I planned to send a new-and-improved MS to Erinn and Holly at the end of August for beta-reading. Then it was the end of September, and I am not sure I can convince myself anymore that it will happen before the end of October.

We're still in October, right? Please tell me it's not already November.

I don't want to feel like this thing that's supposed to be a joyful and creative enterprise is another source of stress. I'm fine with it being work. I want to work at it. I want it to be a finely-honed craft. But I don't want it to overwhelm me. Yet I apply time-lines to my writing and decide it has to be "done" by a certain point. Then feel bad when it isn't.

Do you do this? Do you struggle with your self-imposed deadlines?

This weekend we're making sausage.

Seriously. Some friends from Louisiana have asked us to participate in a boudin party. It's definitely going to be a blast-- drinking beer and making sausage from scratch with people you adore.

There must be an analogy in here somewhere, right? Taking bits and bobs and with hard work and delicate spices churning them into something delicious and savory.

I'm not sure that was it, but maybe after the boudin party I will be able to craft a better one.

Or at least give myself the freedom to take time, not rush things, and appreciate what I can do, instead of what I can't.


  1. For me it's all about the little moments. Driving home in the car I'm plotting my next scene, or working through a tough revision in my head. I write on my lunch break. I toted my whole printed MS around with me for weeks editing the final draft in spare minutes.

    I try to do a little something every day. It keeps me from feeling like I'm falling behind even when it's only a five minute brain-storm session while my kid is in the bathtub.

    Don't beat yourself up. I definitely believe in setting goals, but I also believe they should be achievable.

    Start slow. Set a goal you *know* you can meet without killing yourself, and see how much better you feel.

  2. Love your sausage analogy... is it weird that it makes me hungry? :)

    I'm totally struggling with my self-imposed deadlines. You're so not alone. I tried to take a nap this afternoon instead of writing while my kiddo was sleeping and ended up wasting almost two hours TRYING to sleep!

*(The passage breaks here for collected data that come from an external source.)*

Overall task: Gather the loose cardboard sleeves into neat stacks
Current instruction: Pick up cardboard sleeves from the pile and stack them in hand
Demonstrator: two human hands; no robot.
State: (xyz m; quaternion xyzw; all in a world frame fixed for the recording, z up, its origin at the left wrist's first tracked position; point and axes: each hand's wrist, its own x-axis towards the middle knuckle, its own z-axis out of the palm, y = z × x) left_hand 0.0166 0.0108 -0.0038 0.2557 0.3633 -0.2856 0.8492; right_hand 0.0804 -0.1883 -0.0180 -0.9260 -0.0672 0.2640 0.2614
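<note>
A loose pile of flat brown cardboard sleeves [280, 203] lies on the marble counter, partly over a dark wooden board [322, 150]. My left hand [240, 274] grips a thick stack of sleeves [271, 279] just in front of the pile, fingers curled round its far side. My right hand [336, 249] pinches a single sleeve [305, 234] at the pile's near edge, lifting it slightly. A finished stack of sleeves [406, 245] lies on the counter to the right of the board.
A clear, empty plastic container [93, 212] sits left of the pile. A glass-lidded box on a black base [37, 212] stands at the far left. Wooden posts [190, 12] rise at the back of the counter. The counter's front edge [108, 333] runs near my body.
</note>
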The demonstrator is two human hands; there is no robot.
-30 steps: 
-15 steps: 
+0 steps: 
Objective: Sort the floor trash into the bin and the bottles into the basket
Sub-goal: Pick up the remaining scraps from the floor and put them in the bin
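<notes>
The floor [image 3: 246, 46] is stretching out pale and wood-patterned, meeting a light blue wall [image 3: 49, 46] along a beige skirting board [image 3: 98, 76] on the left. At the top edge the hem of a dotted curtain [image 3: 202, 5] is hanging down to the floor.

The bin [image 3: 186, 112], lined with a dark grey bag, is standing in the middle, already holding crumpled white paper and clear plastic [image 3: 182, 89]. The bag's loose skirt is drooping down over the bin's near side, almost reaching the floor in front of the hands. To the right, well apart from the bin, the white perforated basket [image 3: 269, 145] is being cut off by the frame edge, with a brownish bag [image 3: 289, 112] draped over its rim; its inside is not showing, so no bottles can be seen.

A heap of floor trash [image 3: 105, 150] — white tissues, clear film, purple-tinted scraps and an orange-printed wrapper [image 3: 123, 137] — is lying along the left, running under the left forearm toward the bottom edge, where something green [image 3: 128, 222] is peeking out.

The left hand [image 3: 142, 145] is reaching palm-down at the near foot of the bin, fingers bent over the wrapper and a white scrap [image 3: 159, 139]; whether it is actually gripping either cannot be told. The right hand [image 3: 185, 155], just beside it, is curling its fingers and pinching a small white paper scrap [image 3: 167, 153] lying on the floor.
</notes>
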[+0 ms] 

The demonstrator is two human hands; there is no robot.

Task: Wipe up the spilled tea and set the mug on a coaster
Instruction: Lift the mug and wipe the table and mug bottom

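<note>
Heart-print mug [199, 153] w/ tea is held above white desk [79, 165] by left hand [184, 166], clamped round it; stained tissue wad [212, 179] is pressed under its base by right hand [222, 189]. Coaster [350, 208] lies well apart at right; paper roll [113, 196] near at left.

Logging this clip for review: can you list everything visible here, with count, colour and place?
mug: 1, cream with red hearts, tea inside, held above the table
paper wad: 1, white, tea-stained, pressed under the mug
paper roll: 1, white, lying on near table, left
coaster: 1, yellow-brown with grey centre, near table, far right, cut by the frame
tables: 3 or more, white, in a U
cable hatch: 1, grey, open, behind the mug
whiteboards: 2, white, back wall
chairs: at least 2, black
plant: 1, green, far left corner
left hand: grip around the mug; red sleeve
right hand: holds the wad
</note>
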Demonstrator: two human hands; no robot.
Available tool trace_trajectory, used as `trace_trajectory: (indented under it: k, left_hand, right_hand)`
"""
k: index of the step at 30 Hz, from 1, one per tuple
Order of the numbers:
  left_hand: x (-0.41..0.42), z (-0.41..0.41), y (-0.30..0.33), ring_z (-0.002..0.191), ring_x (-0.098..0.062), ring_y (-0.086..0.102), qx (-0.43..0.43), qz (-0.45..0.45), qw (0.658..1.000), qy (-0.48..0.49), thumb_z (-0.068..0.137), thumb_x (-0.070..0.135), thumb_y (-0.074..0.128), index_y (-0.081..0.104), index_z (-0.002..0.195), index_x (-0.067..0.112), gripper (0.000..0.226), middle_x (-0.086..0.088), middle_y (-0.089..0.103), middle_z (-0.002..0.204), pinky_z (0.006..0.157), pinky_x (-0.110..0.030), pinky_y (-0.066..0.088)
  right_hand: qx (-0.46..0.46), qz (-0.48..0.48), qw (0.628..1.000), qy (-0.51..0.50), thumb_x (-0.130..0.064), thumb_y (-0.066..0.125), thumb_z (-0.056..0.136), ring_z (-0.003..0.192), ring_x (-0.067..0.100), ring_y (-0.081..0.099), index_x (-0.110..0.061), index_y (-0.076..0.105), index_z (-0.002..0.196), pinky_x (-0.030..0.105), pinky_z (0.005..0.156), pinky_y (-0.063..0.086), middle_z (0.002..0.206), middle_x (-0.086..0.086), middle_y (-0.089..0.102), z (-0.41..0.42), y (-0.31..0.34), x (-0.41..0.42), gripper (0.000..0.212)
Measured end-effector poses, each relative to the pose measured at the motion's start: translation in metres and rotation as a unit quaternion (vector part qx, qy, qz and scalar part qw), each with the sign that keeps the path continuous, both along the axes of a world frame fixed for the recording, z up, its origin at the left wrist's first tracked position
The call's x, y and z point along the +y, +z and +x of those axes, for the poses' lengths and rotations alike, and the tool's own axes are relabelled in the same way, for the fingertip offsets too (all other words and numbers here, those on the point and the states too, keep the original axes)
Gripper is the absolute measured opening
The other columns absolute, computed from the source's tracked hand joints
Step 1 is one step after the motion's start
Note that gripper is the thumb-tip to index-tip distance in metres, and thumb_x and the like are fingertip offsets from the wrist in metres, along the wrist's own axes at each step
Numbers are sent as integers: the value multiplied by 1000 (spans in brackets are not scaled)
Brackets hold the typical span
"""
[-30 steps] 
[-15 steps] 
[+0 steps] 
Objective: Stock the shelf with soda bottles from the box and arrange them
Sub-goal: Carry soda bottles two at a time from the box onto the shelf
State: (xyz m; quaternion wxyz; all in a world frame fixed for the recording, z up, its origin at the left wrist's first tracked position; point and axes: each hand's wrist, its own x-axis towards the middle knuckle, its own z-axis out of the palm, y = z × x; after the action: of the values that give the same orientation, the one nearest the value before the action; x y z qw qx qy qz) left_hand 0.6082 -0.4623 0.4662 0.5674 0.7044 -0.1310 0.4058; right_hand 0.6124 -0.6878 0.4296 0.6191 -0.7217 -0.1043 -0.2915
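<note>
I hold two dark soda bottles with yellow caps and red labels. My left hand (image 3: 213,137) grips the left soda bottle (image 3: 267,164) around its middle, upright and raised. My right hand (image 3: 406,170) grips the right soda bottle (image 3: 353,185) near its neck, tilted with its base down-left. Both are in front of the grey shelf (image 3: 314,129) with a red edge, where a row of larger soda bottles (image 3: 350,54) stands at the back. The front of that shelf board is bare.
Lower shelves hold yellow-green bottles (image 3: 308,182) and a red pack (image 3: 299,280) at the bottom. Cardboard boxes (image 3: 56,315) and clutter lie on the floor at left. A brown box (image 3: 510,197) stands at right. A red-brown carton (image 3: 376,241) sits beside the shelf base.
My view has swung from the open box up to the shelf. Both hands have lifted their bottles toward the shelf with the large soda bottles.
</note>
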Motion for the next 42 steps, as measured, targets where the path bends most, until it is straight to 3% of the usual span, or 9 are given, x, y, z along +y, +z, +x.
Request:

I couldn't, because I was feeling all guilty about laying around instead of writing!

    It always seems like I've got a zillion things I could be doing (they're usually more important than napping :)), and too often writing gets pushed to the end of the list.

    Good luck, and try not to stress too much!

  3. You're so, so right. I was trying so hard to get my rewrite of my WIP done before November so I could let it rest while I did NaNo--while also trying to get ready for a holiday, carry out my CP duties, handle a big workload at my job, the works. I decided about a week ago, that I can do it quick, or I can do it well. I've chosen quick. It's not a race. I want to do the very best job I can, and that means taking whatever amount of time it takes.

  4. Thanks ladies-- this helps ALOT!!!!!!!

  5. Read this:

    I now live by #4: "Cut yourself some slack."

    I have a baby and a husband and a full-time job and I actually have things I like to do OTHER than writing. I know...crazy, right? But I can't neglect everything else for writing. I just can't. So I cut myself some slack and write when I feel like it. If I never get published...who cares? I'm learning, I'm improving and I'm enjoying myself. Isn't that what really matters?